→ Task item: Repeat the listing below verbatim, without its images.

---*---

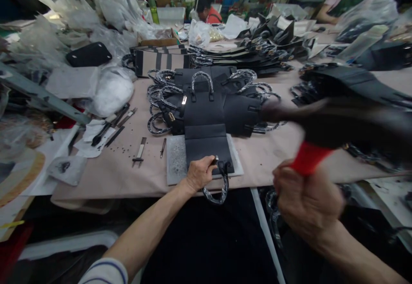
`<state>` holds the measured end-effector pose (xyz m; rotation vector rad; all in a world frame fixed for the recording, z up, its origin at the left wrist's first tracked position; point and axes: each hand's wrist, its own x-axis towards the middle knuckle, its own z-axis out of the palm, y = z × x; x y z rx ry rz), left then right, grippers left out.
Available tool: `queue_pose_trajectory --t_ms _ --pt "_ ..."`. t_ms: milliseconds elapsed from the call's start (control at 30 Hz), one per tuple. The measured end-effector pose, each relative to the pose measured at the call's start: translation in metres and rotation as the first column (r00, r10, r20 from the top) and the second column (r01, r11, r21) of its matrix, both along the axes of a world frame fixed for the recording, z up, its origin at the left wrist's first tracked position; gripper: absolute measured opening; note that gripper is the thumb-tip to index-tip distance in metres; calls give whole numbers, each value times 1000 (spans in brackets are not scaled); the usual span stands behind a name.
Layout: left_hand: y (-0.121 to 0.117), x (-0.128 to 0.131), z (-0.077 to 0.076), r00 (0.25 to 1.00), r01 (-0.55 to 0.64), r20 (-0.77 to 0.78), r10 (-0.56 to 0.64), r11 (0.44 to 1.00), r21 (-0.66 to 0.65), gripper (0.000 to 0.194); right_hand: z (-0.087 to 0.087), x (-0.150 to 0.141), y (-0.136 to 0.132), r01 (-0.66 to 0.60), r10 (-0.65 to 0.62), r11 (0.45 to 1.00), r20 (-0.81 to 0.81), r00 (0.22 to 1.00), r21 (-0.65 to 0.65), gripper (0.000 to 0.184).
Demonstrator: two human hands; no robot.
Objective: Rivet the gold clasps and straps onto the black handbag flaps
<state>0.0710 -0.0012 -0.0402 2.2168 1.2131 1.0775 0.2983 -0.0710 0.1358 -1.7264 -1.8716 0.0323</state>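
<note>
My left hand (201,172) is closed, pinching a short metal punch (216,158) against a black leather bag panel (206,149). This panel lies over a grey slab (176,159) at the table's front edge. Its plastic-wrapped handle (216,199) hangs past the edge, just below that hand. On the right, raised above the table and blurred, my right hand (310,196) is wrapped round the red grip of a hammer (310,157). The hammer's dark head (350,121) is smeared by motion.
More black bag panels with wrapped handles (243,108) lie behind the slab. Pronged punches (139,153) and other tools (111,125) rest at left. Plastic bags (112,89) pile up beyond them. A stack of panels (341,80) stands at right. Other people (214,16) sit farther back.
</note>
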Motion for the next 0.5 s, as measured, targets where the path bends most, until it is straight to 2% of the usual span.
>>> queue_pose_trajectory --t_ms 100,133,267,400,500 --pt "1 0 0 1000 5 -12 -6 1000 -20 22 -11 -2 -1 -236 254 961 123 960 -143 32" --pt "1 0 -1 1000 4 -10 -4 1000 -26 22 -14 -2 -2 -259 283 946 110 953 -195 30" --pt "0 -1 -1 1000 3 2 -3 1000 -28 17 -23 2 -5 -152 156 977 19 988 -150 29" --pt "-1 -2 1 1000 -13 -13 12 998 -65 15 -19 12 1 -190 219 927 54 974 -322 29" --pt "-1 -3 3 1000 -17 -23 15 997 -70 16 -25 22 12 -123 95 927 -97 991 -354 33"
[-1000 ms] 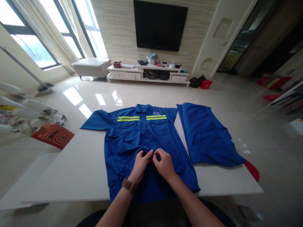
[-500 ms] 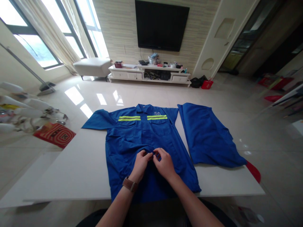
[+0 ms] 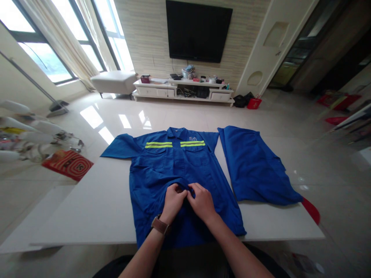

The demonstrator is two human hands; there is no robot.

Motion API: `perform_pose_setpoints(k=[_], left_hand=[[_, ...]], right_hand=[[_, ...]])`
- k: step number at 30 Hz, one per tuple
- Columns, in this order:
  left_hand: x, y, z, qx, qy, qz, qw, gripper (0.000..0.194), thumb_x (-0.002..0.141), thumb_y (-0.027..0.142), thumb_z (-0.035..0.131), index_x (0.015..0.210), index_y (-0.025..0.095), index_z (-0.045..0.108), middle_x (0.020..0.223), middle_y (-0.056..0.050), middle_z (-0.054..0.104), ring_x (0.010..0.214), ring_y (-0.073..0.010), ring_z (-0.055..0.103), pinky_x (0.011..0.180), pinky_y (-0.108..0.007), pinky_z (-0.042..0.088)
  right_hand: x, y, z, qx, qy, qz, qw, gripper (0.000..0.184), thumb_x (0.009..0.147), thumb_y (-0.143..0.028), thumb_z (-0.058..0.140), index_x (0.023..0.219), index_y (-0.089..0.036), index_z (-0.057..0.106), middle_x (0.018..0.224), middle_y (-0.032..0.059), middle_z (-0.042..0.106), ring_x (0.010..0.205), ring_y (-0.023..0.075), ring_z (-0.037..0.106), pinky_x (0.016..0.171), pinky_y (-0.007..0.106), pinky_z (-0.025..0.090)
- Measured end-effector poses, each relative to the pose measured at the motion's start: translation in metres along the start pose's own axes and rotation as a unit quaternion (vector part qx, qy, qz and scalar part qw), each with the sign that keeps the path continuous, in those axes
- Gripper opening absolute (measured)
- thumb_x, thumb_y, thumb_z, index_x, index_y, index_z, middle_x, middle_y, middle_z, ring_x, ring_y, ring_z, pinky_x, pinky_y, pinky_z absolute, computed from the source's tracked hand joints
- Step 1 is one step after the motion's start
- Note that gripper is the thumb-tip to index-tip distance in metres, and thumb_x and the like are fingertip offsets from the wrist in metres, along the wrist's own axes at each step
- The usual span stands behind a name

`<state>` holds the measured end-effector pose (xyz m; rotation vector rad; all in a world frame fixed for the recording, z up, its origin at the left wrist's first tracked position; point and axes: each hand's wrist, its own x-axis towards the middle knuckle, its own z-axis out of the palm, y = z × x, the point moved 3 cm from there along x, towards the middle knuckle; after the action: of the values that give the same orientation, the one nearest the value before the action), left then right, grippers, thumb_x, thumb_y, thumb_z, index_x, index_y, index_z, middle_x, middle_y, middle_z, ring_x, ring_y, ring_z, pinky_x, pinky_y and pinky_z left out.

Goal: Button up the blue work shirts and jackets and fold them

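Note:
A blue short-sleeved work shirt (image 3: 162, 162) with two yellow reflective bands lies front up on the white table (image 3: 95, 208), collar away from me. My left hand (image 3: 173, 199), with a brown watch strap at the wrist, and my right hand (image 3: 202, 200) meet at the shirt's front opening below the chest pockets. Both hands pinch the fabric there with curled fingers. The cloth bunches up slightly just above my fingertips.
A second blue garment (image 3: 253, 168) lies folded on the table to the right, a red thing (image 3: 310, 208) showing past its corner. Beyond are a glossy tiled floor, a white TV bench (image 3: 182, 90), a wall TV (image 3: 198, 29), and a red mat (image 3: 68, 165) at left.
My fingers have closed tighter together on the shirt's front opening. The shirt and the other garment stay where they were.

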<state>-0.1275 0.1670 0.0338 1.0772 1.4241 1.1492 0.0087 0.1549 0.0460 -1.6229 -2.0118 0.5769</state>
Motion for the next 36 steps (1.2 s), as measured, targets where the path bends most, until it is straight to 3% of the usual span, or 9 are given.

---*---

→ Exercise solution:
`<state>` holds the measured end-effector pose (xyz m; rotation vector rad; all in a world frame fixed for the recording, z up, its origin at the left wrist's first tracked position; point and axes: each hand's wrist, its own x-axis towards the middle knuckle, its own z-axis out of the palm, y = z × x; x y z rx ry rz), left then right, grippers left out.
Available tool: `queue_pose_trajectory --t_ms _ --pt "_ ..."`. t_ms: milliseconds elapsed from the call's start (control at 30 Hz), one per tuple. The measured end-effector pose, each relative to the pose measured at the call's start: translation in metres and rotation as the first column (r00, r10, r20 from the top) and the second column (r01, r11, r21) of its matrix, both along the axes of a world frame fixed for the recording, z up, its origin at the left wrist's first tracked position; gripper: absolute measured opening; note that gripper is the thumb-tip to index-tip distance in metres; calls give whole numbers, each value times 1000 (spans in brackets are not scaled); the usual span stands behind a name.
Layout: left_hand: y (-0.121 to 0.117), x (-0.128 to 0.131), z (-0.077 to 0.076), r00 (0.25 to 1.00), r01 (-0.55 to 0.64), r20 (-0.77 to 0.78), r10 (-0.56 to 0.64), r11 (0.44 to 1.00), r21 (-0.66 to 0.65), gripper (0.000 to 0.194); right_hand: z (-0.087 to 0.087), x (-0.150 to 0.141), y (-0.136 to 0.132), r01 (-0.66 to 0.60), r10 (-0.65 to 0.62), r11 (0.45 to 1.00), r20 (-0.81 to 0.81), r00 (0.22 to 1.00), r21 (-0.65 to 0.65), gripper (0.000 to 0.184).
Demonstrator: two human hands; no robot.
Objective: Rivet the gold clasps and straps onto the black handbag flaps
<state>0.0710 -0.0012 -0.0402 2.2168 1.2131 1.0775 0.2983 -0.0710 0.1358 -1.7264 -1.8716 0.0323</state>
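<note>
My left hand (201,172) is closed, pinching a short metal punch (216,158) against a black leather bag panel (206,149). This panel lies over a grey slab (176,159) at the table's front edge. Its plastic-wrapped handle (216,199) hangs past the edge, just below that hand. On the right, raised above the table and blurred, my right hand (310,196) is wrapped round the red grip of a hammer (310,157). The hammer's dark head (350,121) is smeared by motion.
More black bag panels with wrapped handles (243,108) lie behind the slab. Pronged punches (139,153) and other tools (111,125) rest at left. Plastic bags (112,89) pile up beyond them. A stack of panels (341,80) stands at right. Other people (214,16) sit farther back.
</note>
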Motion for the next 0.5 s, as measured, targets where the path bends most, until it is straight to 2% of the usual span.
>>> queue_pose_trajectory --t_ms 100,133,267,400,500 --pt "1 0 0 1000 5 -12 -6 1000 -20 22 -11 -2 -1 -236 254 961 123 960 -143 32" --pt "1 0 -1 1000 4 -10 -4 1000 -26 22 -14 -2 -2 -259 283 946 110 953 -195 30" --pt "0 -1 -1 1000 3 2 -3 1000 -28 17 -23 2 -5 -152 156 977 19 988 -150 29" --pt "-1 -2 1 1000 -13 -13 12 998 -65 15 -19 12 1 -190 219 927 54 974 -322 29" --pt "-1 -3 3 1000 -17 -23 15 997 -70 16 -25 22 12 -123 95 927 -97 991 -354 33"
[-1000 ms] 
[-500 ms] 
[+0 ms] 

The demonstrator is two human hands; there is no robot.

Motion API: `perform_pose_setpoints(k=[_], left_hand=[[_, ...]], right_hand=[[_, ...]])`
- k: step number at 30 Hz, one per tuple
- Columns, in this order:
  left_hand: x, y, z, qx, qy, qz, qw, gripper (0.000..0.194), thumb_x (-0.002..0.141), thumb_y (-0.027..0.142), thumb_z (-0.035..0.131), index_x (0.015..0.210), index_y (-0.025..0.095), index_z (-0.045..0.108), middle_x (0.020..0.223), middle_y (-0.056..0.050), middle_z (-0.054..0.104), ring_x (0.010..0.214), ring_y (-0.073..0.010), ring_z (-0.055..0.103), pinky_x (0.011..0.180), pinky_y (-0.108..0.007), pinky_z (-0.042..0.088)
  right_hand: x, y, z, qx, qy, qz, qw, gripper (0.000..0.184), thumb_x (0.009..0.147), thumb_y (-0.143..0.028), thumb_z (-0.058..0.140), index_x (0.023..0.219), index_y (-0.089..0.036), index_z (-0.057..0.106), middle_x (0.018..0.224), middle_y (-0.032..0.059), middle_z (-0.042..0.106), ring_x (0.010..0.205), ring_y (-0.023..0.075), ring_z (-0.037..0.106), pinky_x (0.016..0.171), pinky_y (-0.007..0.106), pinky_z (-0.025..0.090)
- Measured end-effector poses, each relative to the pose measured at the motion's start: translation in metres along the start pose's own axes and rotation as a unit quaternion (vector part qx, qy, qz and scalar part qw), each with the sign that keeps the path continuous, in those axes
- Gripper opening absolute (measured)
- thumb_x, thumb_y, thumb_z, index_x, index_y, index_z, middle_x, middle_y, middle_z, ring_x, ring_y, ring_z, pinky_x, pinky_y, pinky_z absolute, computed from the source's tracked hand joints
- Step 1 is one step after the motion's start
- Note that gripper is the thumb-tip to index-tip distance in metres, and thumb_x and the like are fingertip offsets from the wrist in metres, along the wrist's own axes at each step
- The usual span stands behind a name

`<state>` holds the measured end-effector pose (xyz m; rotation vector rad; all in a world frame fixed for the recording, z up, its origin at the left wrist's first tracked position; point and axes: each hand's wrist, its own x-axis towards the middle knuckle, its own z-axis out of the palm, y = z × x, the point moved 3 cm from there along x, towards the middle knuckle; after the action: of the values that give the same orientation, the one nearest the value before the action), left then right, grippers, thumb_x, thumb_y, thumb_z, index_x, index_y, index_z, middle_x, middle_y, middle_z, ring_x, ring_y, ring_z, pinky_x, pinky_y and pinky_z left out.

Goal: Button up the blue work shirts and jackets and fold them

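Note:
A blue short-sleeved work shirt (image 3: 162, 162) with two yellow reflective bands lies front up on the white table (image 3: 95, 208), collar away from me. My left hand (image 3: 173, 199), with a brown watch strap at the wrist, and my right hand (image 3: 202, 200) meet at the shirt's front opening below the chest pockets. Both hands pinch the fabric there with curled fingers. The cloth bunches up slightly just above my fingertips.
A second blue garment (image 3: 253, 168) lies folded on the table to the right, a red thing (image 3: 310, 208) showing past its corner. Beyond are a glossy tiled floor, a white TV bench (image 3: 182, 90), a wall TV (image 3: 198, 29), and a red mat (image 3: 68, 165) at left.
My fingers have closed tighter together on the shirt's front opening. The shirt and the other garment stay where they were.
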
<state>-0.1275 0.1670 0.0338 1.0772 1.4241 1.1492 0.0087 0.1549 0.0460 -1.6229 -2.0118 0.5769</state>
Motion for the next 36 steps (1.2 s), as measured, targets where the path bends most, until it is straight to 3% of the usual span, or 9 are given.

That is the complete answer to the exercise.